:: PROMPT ::
Would it be possible to output exactly, and only, the lines below from the one holding "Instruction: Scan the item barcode" to the last line, both included, with every picture left out?

*** SOURCE MATERIAL Section Begins ***

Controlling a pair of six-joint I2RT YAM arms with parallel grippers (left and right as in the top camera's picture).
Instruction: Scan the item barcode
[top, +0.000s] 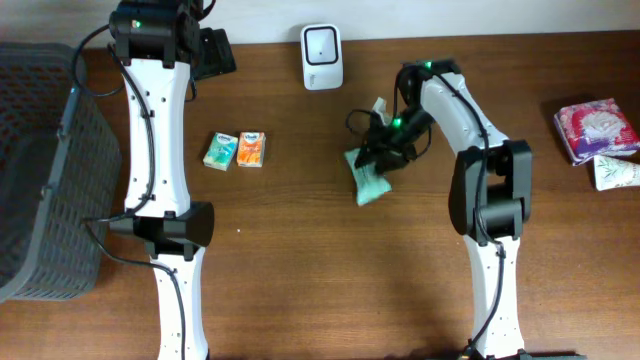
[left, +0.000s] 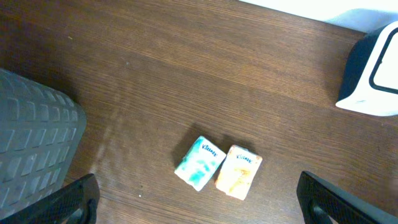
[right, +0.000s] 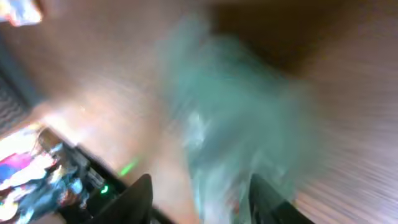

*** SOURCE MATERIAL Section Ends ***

:: RESPONSE TO THIS EXERCISE ::
Instruction: Scan the item barcode
[top, +0.000s] 
[left, +0.000s] 
[right, +0.000s] 

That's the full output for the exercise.